Mozilla to shutter Firefox OS on smartphones: Report

The not-for-profit organisation has announced its intention to discontinue Firefox OS smartphones, with Mozilla saying that it will continue to focus on connected devices.

Mozilla has said it will stop developing and selling Firefox-operated smartphones, according to TechCrunch.

The online publication reported that Mozilla made the announcement at Mozlando, the company's developer event in Orlando, with Ari Jaaksi, Mozilla SVP of Connected Devices, later confirming the reports.

"Firefox OS proved the flexibility of the web, scaling from low-end smartphones all the way up to HD TVs," Jaaksi said. "However, we weren't able to offer the best user experience possible and so we will stop offering Firefox OS smartphones through carrier channels."

Mozilla first launched its Firefox OS smartphone in early 2013. At the time, it was questioned why Mozilla was taking a plunge into a space that was already crowded with the iPhone, Android, Windows Phone, Blackberry, and Symbian.

At the time, Mozilla said Firefox OS smartphones were the first that were built entirely to open web standards, which it said enabled every feature to be developed as an HTML5 application.

"Firefox OS includes all the things people need from a smartphone out of the box -- calls, messaging, email, camera, and more -- as well as the things you wish a smartphone offered, like built-in cost controls, social features with Facebook and Twitter, location-based services, much-loved features like the Firefox web browser, new ability to discover one-time use and downloadable apps, Firefox Marketplace, and much more," Mozilla said.

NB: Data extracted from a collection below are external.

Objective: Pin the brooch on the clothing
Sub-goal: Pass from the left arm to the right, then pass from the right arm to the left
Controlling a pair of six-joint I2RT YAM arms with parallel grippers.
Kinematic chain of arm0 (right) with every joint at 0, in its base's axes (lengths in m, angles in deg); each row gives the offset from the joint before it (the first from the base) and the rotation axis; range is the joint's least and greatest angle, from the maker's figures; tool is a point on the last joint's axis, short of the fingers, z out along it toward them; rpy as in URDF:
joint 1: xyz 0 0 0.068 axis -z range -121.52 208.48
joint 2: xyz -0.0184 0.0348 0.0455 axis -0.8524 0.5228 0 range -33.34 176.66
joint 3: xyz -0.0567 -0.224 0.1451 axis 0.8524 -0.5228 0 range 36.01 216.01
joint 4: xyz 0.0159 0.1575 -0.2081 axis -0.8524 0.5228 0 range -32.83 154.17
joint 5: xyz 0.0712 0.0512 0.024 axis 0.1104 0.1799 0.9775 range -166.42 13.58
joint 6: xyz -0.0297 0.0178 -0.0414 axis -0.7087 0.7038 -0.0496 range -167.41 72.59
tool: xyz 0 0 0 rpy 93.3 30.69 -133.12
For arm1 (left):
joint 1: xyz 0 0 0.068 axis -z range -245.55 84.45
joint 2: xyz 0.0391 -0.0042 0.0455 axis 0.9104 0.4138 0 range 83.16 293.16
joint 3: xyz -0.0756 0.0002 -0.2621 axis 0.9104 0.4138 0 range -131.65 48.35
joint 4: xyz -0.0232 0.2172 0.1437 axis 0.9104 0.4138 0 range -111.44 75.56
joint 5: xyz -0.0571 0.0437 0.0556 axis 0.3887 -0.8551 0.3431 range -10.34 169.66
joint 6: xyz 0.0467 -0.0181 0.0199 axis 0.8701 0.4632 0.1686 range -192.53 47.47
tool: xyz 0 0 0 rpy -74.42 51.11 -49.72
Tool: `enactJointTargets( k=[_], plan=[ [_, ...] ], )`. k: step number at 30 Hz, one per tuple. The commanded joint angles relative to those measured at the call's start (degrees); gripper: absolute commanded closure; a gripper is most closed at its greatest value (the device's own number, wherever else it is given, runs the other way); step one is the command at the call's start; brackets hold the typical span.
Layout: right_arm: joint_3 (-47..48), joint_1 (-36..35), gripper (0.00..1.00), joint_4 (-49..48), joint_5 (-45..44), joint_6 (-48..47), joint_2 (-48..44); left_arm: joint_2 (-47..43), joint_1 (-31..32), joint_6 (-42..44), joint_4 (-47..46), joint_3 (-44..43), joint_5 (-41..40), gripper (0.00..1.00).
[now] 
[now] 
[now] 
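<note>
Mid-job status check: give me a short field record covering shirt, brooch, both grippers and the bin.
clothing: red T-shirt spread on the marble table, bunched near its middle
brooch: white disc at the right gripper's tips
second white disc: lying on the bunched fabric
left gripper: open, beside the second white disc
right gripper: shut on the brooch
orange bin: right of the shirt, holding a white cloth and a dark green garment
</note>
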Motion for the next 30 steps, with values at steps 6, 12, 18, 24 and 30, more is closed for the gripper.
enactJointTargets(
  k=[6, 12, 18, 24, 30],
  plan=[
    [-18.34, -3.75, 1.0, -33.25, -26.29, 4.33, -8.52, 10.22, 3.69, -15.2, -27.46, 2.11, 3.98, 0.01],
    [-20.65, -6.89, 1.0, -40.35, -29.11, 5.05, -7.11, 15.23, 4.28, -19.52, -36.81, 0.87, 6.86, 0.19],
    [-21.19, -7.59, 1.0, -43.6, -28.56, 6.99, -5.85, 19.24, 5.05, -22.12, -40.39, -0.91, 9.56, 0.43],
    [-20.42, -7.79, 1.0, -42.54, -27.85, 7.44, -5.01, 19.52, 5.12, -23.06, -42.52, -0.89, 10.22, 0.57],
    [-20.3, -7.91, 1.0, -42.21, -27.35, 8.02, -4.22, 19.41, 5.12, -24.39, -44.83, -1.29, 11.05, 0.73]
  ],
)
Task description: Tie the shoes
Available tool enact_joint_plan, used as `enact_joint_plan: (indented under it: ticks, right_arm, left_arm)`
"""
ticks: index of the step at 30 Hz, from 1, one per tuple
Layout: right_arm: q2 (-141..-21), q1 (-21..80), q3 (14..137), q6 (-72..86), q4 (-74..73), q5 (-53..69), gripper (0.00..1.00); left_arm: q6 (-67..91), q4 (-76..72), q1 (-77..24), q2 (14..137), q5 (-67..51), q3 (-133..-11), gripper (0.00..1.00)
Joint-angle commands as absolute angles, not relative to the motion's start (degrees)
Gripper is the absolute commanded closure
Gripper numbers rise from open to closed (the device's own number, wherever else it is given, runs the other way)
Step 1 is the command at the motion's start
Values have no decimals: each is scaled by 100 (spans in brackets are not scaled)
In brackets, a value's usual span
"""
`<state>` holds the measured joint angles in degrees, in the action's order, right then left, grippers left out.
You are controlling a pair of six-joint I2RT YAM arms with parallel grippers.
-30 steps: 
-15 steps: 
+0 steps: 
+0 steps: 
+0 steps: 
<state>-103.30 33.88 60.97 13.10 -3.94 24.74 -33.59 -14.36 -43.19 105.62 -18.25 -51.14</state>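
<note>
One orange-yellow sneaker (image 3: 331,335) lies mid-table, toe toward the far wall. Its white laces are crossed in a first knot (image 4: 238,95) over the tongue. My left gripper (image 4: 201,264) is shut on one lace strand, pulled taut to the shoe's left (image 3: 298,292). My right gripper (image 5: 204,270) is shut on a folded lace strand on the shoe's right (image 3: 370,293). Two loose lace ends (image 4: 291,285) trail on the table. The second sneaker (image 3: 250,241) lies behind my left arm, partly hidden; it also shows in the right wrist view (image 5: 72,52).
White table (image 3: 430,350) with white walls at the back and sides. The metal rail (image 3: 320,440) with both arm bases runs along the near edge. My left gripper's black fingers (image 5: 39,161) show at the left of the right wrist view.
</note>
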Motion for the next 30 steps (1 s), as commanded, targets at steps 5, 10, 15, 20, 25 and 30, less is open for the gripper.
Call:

Initially, the Firefox-operated devices were sold by Alcatel, LG, ZTE, and Huawei and were aimed at consumers in Brazil, Colombia, Hungary, Mexico, Montenegro, Poland, Serbia, Spain, and Venezuela.

"We are proud of the benefits Firefox OS added to the web platform and will continue to experiment with the user experience across connected devices," Jaaksi said on Tuesday. "We will build everything we do as a genuine open source project, focused on user experience first and build tools to enable the ecosystem to grow."

Also unveiled at Mozlando was the company's latest open source offering, Focus, an iOS content blocker.

The free app blocks mobile websites from tracking user data as well as displaying web fonts, which can help speed up the mobile browsing experience and also maintain user privacy.

"We made Focus by Firefox because we believe content blockers need to be transparent with publishers and other content providers about how lists are created and maintained, rather than placing certain content in a permanent penalty box," Mozilla said in a blog post.

"For many content blockers, the standards used to determine what gets blocked aren't clear. They aren't transparent about their choices. They don't provide ways for blocked content providers to improve and become unblocked. And some content blockers remove companies from a list in exchange for payment."

Last month, Mozilla launched Firefox for iOS. At the time it was said the reason Mozilla took so long to launch a browser on Apple's operating system was that the iPhone maker gave the Safari browser all of its attention, even restricting users from the ability to choose their desired default browser.

Focus, however, cannot be used with Firefox on iOS as Apple does not currently allow third party iOS browsers to support content blocking apps.

Mozilla said it will explore how to add such support in the future for Apple's mobile devices.